When Jezebel launched, I was thirty-three years old, and I was soon to be thirty-four. The events that led to the creation of the site have already been discussed numerous times. So here’s the short version: Disillusioned with the state of American women’s media, I was given the unique opportunity to create and oversee a women’s media entity – in this case, a website. I imagined him as someone with a lot of personality, with humor and sharpness. I wanted it to combine wit, intelligence and anger, providing women – many of whom had been taught to believe that “feminism” was a dirty word or a word to avoid – with a model for critical thinking about gender and race that seemed accessible. and entertaining. Like one of my colleagues, Moe Tkacik, wrotein a first article, “Jezebel is a blog for women that will try to take all the essentially meaningless but sweet things that are addressed to us and give them a little more meaning, while taking the (more) serious things and making them funnier, or more personal, or at the very least the subject of our very sophisticated brand of sex joke. Basically, we wanted to create the kind of women’s magazine that we would like to read.

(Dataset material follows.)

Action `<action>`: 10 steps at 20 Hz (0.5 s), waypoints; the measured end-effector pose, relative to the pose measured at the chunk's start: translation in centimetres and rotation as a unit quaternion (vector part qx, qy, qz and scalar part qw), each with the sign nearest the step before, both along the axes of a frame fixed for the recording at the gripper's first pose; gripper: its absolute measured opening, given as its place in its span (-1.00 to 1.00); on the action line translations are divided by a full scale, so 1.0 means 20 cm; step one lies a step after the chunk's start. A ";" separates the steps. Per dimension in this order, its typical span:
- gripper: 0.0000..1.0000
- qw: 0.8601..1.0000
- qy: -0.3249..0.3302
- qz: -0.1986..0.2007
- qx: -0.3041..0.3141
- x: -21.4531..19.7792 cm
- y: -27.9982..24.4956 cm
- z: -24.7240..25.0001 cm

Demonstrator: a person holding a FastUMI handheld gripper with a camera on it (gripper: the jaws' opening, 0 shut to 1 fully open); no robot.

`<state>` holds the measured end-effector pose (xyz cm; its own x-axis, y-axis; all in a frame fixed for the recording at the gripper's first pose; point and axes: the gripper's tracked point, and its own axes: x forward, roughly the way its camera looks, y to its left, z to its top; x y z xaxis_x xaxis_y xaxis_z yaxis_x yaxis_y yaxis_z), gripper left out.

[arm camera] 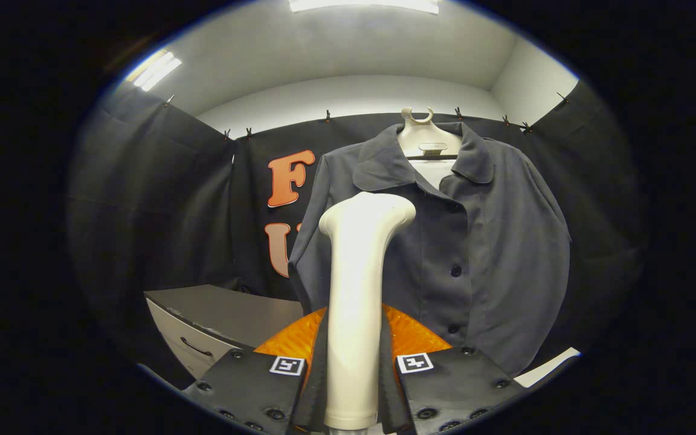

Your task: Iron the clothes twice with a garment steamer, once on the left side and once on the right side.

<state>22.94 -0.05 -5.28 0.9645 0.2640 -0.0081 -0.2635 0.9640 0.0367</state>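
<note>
The hand-held gripper (pixel 354 368) is closed on the handle of a white garment steamer (pixel 357 290), both fingers pressing its sides, so that the steamer stands upright between them with its wider head at the top, turned toward the clothing. Just beyond the steamer hangs a dark grey button-front shirt (pixel 481 241) with a rounded collar, draped on a pale hanger (pixel 422 136) whose hook rises above the neckline. The steamer head sits in front of the shirt's left half as seen from here, below the collar; whether it touches the fabric cannot be told. To the left of the fingers, lower down, stands a grey desk (pixel 227 311) with a drawer and handle on its front. Black cloth walls surround the booth, clipped along their top edge.
</note>
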 end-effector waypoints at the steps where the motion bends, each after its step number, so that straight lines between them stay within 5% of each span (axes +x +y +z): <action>1: -0.17 1.000 0.002 -0.002 0.000 0.01 -0.01 -0.01; 10: -0.17 1.000 0.021 -0.011 -0.002 0.05 -0.03 -0.10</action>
<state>23.86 -0.72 -7.26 0.9688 0.2427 -0.0493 -0.2408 0.9697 0.0423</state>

Of course, feminist websites and blogs were already exploring a new type of politics among young American women. But unlike Jezebel, they rarely incorporated robust, sustained analysis of pop culture, and they existed on the periphery of the Internet. (They also didn’t have the funding or other resources that my team and I enjoyed.) These independent sites, with names like Feministing, Feministe, Racialicious, and AngryBlackBitch, had cultivated a devoted readership, but their audiences were small and their language was often academic.

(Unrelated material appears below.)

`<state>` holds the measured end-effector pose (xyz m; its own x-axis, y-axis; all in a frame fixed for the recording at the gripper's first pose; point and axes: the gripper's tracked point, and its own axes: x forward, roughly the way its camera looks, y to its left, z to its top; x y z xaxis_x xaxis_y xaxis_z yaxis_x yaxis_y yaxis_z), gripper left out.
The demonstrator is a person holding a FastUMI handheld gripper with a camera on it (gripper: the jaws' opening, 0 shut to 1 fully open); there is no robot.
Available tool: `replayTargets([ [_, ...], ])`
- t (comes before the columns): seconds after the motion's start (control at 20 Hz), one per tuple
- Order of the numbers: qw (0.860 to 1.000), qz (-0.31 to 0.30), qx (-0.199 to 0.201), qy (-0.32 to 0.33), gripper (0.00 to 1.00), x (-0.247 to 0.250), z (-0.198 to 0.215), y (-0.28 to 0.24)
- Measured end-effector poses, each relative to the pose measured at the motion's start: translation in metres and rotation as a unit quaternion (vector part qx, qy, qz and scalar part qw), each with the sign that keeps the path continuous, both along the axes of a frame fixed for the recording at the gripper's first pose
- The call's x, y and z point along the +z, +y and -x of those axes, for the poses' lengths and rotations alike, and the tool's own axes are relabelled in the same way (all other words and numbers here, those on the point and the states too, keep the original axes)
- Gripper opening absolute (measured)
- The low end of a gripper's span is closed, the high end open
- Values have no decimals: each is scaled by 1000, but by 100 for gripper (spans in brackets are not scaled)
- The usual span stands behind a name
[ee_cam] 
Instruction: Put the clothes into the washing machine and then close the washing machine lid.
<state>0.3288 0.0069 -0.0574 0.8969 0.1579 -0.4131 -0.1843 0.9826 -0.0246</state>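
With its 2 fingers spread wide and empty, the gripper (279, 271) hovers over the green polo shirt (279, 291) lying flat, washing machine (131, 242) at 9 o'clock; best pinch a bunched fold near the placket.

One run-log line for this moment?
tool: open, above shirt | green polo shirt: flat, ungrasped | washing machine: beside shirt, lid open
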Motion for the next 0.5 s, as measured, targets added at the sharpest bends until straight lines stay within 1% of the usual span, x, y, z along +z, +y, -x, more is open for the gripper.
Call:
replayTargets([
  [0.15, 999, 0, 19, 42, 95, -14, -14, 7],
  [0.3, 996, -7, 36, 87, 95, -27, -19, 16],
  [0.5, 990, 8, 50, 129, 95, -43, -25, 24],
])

Our audience, on the other hand, started big and grew quickly, reaching over ten million page views per month in the first year. (We had the benefit of being part of a larger blog network, anchored by Gawker, which we would surpass in terms of traffic in less than three years.) I was delighted, if a little surprised, by the immediate passion and loyalty of our readers. Two months after the site’s launch, some readers spontaneously called themselves “Jezebelles” or “Jezzies” in the comments sections of the site. Familiar pseudonyms and avatars began to appear as regular readers filled the threads, chatting with each other and, occasionally, with the site’s editors.

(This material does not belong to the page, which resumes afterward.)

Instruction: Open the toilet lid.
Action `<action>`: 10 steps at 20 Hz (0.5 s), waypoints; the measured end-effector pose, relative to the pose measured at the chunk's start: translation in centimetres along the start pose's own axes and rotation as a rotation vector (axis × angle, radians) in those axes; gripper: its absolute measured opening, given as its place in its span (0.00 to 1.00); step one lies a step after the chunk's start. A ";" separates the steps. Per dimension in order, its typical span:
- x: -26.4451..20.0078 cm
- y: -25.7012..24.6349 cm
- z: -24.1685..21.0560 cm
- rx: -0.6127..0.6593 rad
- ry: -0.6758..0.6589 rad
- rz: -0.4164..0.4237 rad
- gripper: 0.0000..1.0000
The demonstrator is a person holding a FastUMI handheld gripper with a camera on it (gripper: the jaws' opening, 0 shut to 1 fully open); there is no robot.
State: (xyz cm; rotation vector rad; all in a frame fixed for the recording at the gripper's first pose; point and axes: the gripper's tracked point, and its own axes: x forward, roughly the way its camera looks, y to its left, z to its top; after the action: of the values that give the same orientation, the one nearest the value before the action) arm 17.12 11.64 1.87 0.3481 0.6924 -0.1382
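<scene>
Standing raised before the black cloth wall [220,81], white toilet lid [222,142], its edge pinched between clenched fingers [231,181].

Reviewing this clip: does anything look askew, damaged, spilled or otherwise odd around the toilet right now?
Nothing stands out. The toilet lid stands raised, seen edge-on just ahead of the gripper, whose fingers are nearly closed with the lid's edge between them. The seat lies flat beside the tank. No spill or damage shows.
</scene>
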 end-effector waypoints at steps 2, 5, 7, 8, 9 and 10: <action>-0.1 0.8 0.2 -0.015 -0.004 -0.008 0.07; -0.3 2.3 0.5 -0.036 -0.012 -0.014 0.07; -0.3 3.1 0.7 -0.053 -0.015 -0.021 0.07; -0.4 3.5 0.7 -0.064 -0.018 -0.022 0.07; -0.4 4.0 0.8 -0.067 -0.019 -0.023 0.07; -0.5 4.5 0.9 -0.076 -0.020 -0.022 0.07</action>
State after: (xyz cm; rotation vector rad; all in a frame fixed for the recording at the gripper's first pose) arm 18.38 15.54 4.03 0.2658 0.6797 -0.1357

The majority of our reviewers were very good. Smart, observant, knowledgeable, dynamic and incredibly funny, they added context and nuance to the stories we published and pushed us to do better. Less than a year after launching Jezebel, they even attracted attention from New York Times, which described them as meeting up for drinks and renting vacation homes together. But sometimes they were bad: sarcastic, mean, intellectually dishonest, and intimidating to each other. And sometimes they were awful, behaving like a twisted Greek chorus trying to upstage the main performers. (Years later, as comments on websites began to migrate to social media, I realized that they were the main performers.) “That’s kind of the nature of having a community of commenters,” Erin Ryan, an early commenter turned writer for the site, told me. “People are starting to think they should have a say in what happens there. And that’s really not how publishing works. At one point in 2009, I toyed with the idea of turning the site over to commenters for a day, just to watch them fail.